### PROBLEM
Please return every line in the following data that includes the string "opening".
START ENTRIES PROVIDED
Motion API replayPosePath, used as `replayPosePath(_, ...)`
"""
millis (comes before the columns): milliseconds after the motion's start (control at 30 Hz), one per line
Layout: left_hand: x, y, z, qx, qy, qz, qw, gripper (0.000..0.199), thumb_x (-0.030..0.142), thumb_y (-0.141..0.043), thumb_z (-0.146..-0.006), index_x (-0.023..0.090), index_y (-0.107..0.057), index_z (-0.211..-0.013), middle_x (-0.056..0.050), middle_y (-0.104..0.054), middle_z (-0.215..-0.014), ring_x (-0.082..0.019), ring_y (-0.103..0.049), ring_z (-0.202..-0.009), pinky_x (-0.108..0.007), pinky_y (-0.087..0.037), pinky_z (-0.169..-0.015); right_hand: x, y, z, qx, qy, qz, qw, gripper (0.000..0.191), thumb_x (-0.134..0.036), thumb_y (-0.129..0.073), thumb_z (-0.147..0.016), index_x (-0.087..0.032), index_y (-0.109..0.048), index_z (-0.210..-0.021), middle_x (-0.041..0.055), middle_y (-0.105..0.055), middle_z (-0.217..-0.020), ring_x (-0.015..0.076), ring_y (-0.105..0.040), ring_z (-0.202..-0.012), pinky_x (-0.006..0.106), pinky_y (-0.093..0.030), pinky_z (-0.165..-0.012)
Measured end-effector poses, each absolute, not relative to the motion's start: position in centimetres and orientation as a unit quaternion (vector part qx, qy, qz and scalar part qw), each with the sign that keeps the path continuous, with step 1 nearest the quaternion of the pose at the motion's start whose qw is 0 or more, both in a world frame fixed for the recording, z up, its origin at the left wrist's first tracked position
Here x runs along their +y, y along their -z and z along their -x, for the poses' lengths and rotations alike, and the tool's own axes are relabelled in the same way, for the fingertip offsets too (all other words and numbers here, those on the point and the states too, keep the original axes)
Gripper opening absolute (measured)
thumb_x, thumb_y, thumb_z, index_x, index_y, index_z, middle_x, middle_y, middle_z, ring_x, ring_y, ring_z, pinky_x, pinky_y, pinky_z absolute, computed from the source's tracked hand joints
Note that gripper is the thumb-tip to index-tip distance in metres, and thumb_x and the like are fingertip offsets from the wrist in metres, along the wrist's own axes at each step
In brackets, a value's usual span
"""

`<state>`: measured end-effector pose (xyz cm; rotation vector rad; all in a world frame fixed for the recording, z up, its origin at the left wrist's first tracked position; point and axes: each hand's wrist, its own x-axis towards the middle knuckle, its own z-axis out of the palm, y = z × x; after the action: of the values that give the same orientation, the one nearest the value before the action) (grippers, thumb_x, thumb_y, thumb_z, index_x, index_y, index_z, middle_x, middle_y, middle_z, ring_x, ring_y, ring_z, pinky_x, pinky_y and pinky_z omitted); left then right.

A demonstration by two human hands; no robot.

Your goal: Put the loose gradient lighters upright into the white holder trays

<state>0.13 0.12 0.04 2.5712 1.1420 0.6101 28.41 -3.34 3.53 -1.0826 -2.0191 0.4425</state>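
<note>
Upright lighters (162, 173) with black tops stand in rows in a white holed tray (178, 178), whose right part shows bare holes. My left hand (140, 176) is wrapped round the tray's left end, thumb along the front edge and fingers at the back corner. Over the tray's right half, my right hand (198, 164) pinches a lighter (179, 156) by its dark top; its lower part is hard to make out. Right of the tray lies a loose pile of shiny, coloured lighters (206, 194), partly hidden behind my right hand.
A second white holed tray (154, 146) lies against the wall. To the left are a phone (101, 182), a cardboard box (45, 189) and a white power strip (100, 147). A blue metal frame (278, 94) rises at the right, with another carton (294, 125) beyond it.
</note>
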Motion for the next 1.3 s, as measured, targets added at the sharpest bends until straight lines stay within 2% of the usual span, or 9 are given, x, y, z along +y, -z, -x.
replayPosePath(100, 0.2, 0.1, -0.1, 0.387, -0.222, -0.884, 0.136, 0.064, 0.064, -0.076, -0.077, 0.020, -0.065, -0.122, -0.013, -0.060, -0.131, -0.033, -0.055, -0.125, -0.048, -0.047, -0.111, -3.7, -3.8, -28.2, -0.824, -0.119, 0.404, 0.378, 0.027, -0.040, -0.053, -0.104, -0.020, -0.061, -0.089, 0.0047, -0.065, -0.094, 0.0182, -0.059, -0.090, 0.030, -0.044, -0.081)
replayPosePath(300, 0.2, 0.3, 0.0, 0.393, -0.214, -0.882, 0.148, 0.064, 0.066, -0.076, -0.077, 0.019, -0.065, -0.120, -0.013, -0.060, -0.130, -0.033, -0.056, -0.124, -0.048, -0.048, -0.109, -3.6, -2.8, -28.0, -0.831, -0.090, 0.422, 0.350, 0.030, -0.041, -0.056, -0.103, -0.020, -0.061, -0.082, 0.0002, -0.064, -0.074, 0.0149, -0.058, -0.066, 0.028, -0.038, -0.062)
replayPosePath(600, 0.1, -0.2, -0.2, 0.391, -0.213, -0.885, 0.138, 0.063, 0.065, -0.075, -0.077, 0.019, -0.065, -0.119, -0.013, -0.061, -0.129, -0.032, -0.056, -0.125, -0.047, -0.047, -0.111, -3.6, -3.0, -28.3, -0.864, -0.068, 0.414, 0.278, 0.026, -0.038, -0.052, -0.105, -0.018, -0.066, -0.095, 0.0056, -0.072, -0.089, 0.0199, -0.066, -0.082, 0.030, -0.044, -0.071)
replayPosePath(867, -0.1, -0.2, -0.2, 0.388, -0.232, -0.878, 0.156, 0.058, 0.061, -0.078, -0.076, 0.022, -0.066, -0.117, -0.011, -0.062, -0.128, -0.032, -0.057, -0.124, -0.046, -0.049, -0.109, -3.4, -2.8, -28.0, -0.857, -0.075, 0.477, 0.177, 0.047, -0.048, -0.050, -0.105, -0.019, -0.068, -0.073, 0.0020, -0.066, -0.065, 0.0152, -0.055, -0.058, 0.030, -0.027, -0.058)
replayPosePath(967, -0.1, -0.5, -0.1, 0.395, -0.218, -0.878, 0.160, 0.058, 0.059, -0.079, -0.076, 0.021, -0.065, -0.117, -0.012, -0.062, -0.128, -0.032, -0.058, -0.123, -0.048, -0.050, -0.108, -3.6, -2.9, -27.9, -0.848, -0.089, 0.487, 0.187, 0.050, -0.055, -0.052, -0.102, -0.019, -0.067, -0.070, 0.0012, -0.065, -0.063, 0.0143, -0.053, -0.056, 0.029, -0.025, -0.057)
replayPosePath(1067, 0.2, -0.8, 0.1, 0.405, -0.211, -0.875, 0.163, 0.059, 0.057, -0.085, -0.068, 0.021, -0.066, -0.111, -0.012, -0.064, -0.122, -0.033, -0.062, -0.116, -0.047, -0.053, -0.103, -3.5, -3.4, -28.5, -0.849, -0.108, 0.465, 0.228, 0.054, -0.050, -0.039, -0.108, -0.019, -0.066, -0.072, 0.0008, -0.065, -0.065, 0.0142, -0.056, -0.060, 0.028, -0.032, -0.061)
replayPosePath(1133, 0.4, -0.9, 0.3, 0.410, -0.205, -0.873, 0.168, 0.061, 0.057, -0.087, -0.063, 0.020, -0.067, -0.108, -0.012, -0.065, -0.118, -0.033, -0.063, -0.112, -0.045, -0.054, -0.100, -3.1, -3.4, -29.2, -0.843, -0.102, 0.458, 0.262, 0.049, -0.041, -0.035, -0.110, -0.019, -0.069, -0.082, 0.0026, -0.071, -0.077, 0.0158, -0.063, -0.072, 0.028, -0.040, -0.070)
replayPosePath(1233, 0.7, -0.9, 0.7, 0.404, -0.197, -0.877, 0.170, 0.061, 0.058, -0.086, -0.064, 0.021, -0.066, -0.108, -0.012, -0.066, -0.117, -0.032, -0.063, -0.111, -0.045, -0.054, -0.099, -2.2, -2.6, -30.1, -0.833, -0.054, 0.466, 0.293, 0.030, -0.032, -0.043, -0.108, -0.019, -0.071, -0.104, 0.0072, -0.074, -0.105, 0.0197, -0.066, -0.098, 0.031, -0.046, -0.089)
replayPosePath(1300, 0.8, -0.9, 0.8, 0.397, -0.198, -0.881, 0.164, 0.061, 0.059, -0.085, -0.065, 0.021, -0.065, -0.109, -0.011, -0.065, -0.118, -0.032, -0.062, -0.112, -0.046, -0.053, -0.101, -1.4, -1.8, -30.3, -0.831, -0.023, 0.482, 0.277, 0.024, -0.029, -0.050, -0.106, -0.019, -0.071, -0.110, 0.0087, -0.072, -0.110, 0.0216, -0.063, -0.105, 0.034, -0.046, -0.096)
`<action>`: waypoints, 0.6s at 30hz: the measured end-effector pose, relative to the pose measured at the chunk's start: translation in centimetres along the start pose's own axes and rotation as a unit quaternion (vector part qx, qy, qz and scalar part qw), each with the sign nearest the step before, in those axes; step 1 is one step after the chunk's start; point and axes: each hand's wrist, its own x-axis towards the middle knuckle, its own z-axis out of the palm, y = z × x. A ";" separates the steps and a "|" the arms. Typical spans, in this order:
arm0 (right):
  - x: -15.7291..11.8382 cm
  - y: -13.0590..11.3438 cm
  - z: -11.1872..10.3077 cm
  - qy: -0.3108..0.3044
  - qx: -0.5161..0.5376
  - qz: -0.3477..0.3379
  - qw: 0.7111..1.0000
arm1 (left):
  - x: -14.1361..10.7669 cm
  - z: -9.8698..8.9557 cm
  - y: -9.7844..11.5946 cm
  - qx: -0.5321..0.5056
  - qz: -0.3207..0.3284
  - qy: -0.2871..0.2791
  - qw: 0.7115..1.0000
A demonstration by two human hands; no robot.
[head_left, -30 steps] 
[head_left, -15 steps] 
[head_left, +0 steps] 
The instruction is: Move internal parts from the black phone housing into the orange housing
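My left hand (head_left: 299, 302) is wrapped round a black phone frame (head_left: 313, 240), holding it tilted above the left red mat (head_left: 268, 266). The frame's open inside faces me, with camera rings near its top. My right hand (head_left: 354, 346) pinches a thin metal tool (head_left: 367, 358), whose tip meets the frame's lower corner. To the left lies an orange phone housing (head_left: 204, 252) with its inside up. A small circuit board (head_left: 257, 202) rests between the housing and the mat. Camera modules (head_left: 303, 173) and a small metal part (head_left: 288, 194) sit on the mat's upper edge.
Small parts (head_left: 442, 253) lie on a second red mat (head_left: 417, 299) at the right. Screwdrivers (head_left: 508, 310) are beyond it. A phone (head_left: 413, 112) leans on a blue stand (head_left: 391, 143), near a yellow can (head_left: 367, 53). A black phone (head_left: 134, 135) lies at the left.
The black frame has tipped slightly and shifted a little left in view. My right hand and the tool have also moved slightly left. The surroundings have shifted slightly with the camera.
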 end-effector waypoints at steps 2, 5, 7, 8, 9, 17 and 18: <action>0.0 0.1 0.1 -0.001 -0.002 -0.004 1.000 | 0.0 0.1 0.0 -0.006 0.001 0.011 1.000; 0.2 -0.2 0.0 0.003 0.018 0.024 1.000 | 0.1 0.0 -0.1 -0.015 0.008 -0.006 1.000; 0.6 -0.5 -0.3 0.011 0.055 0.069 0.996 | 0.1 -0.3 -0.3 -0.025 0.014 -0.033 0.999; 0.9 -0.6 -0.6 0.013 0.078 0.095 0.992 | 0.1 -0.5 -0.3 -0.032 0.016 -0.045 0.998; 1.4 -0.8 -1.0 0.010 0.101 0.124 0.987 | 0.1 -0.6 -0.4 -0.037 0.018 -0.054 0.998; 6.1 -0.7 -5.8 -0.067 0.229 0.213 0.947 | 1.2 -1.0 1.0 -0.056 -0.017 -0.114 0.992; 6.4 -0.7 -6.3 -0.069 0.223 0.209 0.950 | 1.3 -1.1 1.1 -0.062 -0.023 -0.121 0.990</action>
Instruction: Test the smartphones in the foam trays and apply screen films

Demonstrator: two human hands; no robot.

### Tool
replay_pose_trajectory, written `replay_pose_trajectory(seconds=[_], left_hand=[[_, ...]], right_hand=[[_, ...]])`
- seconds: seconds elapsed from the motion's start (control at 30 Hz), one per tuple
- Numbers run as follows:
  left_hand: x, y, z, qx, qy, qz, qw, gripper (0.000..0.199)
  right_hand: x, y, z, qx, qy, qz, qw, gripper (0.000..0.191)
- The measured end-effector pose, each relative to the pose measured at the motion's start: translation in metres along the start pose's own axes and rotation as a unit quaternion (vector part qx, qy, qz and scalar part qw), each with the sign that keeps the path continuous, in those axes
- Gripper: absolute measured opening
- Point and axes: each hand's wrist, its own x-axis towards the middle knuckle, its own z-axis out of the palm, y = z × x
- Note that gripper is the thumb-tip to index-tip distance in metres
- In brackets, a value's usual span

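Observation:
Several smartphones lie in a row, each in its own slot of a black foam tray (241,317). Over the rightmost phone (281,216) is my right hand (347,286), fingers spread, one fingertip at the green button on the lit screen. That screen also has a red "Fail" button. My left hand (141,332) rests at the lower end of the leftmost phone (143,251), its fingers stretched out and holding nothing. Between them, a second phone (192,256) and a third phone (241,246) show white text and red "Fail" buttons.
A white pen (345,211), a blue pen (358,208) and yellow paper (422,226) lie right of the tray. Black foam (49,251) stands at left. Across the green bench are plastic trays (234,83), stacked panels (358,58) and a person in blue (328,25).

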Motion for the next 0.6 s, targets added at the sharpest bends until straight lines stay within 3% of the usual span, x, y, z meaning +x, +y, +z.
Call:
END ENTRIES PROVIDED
### TASK OUTPUT
Gripper opening absolute (measured)
- Gripper: absolute measured opening

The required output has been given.